Work order - Line by line, transcribe the data below exactly and pass over the images.

━━━━

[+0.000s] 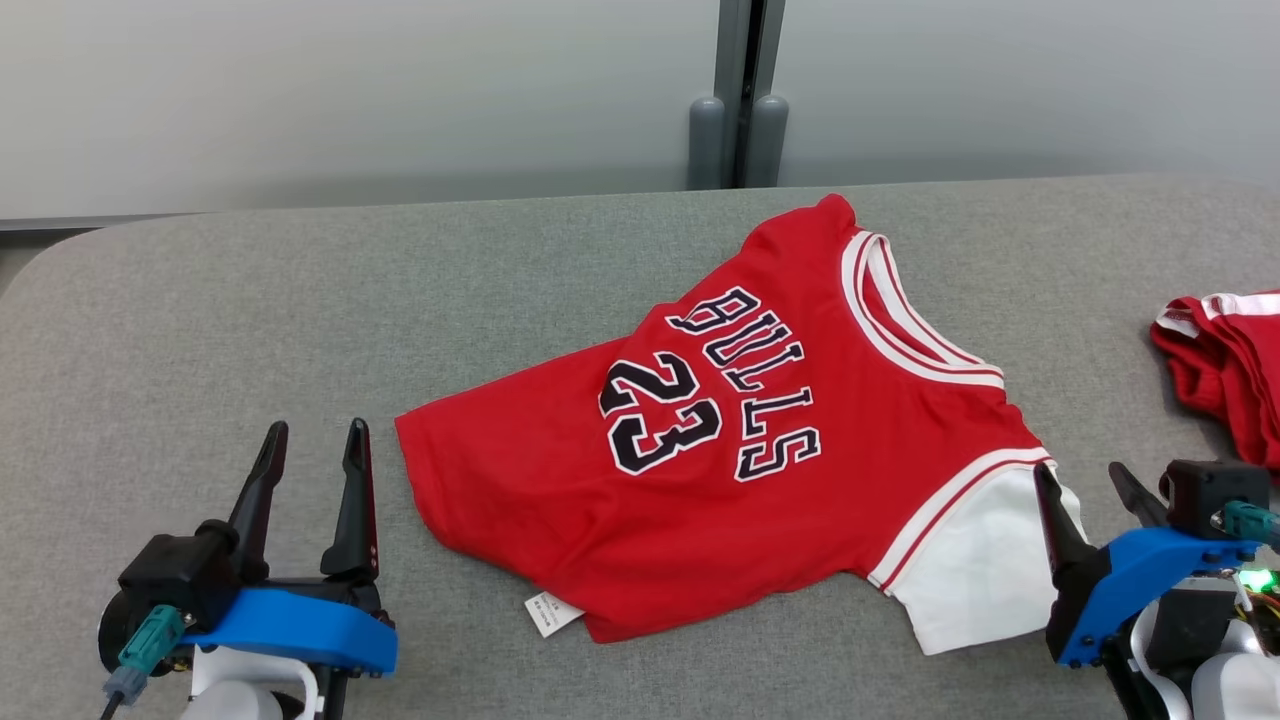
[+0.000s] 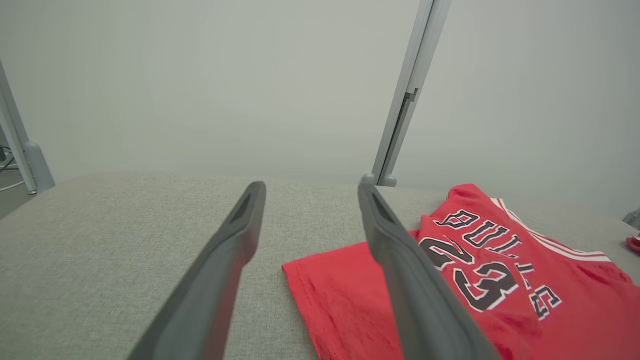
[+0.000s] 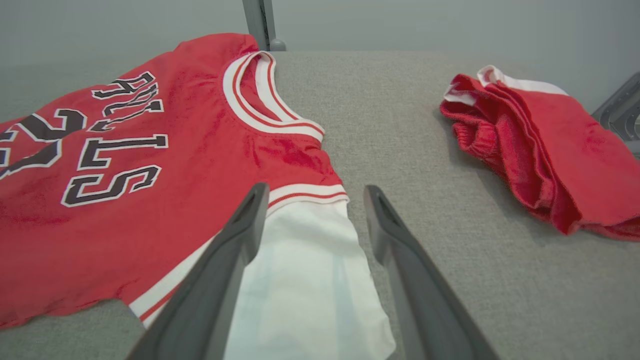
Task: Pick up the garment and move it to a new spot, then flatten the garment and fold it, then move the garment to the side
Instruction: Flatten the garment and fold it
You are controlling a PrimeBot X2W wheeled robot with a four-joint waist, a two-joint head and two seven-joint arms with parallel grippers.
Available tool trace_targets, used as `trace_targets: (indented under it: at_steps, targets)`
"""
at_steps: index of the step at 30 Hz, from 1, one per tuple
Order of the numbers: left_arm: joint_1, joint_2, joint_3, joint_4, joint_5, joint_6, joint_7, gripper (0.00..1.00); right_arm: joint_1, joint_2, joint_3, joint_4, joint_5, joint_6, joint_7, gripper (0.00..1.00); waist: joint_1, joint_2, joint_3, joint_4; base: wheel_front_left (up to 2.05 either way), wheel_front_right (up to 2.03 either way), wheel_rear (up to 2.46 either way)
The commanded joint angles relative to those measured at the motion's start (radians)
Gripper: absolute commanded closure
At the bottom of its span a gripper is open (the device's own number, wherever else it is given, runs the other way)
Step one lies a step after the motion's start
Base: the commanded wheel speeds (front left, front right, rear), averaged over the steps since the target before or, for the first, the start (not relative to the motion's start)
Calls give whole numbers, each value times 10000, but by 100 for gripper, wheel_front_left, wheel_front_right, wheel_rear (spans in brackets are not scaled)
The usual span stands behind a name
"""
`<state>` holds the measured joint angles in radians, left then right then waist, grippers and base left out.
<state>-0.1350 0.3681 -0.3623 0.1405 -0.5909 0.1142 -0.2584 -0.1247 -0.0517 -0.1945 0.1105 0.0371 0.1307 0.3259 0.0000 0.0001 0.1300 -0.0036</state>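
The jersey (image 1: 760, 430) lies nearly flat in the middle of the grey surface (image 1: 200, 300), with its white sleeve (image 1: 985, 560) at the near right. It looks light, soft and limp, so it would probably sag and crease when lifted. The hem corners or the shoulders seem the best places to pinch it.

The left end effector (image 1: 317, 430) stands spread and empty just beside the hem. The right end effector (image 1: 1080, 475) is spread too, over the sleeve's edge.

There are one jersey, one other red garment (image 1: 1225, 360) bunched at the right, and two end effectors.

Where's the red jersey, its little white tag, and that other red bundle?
red jersey (image 1: 560, 480), head view, plain fabric beside the number.
white tag (image 1: 552, 612), head view, the tag's middle.
red bundle (image 3: 545, 150), right wrist view, its upper fold.
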Motion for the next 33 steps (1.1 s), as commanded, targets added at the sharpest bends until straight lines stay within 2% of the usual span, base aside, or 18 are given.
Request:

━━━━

Output -
[+0.000s] 
[+0.000s] 
[+0.000s] 
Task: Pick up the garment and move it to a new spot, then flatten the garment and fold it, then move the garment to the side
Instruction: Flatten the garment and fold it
You are controlling a PrimeBot X2W wheeled robot with a four-joint waist, a two-joint head and two seven-joint arms with parallel grippers.
Available tool trace_targets, used as `trace_targets: (indented under it: at_steps, targets)`
"""
at_steps: index of the step at 30 Hz, from 1, one per tuple
Order of the numbers: left_arm: joint_1, joint_2, joint_3, joint_4, joint_5, joint_6, joint_7, gripper (0.00..1.00); right_arm: joint_1, joint_2, joint_3, joint_4, joint_5, joint_6, joint_7, gripper (0.00..1.00); waist: joint_1, joint_2, joint_3, joint_4; base: wheel_front_left (up to 2.05 either way), wheel_front_right (up to 2.03 either way), wheel_rear (up to 2.46 either way)
The commanded joint angles relative to those measured at the motion's start (radians)
Gripper: absolute commanded closure
At the bottom of its span a gripper is open (the device's own number, wherever else it is given, runs the other way)
Step one lies a step after the motion's start
Base: the commanded wheel speeds (front left, front right, rear), averaged over the steps since the target before or, for the first, the start (not relative to the motion's start)
Calls give whole numbers, each value times 10000, but by 100 for gripper, wheel_front_left, wheel_front_right, wheel_rear (spans in brackets are not scaled)
The usual span stands behind a name
"""
`<state>` holds the measured joint angles in radians, left then right then waist, grippers and base left out.
<state>-0.1350 0.3681 -0.3623 0.1405 -0.5909 0.1142 -0.2584 -0.1247 -0.0517 -0.1945 0.1105 0.0371 0.1307 0.3259 0.0000 0.0001 0.1300 -0.0036</state>
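The jersey (image 1: 760, 430) lies nearly flat in the middle of the grey surface (image 1: 200, 300), with its white sleeve (image 1: 985, 560) at the near right. It looks light, soft and limp, so it would probably sag and crease when lifted. The hem corners or the shoulders seem the best places to pinch it.

The left end effector (image 1: 317, 430) stands spread and empty just beside the hem. The right end effector (image 1: 1080, 475) is spread too, over the sleeve's edge.

There are one jersey, one other red garment (image 1: 1225, 360) bunched at the right, and two end effectors.

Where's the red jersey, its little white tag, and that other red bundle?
red jersey (image 1: 560, 480), head view, plain fabric beside the number.
white tag (image 1: 552, 612), head view, the tag's middle.
red bundle (image 3: 545, 150), right wrist view, its upper fold.
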Motion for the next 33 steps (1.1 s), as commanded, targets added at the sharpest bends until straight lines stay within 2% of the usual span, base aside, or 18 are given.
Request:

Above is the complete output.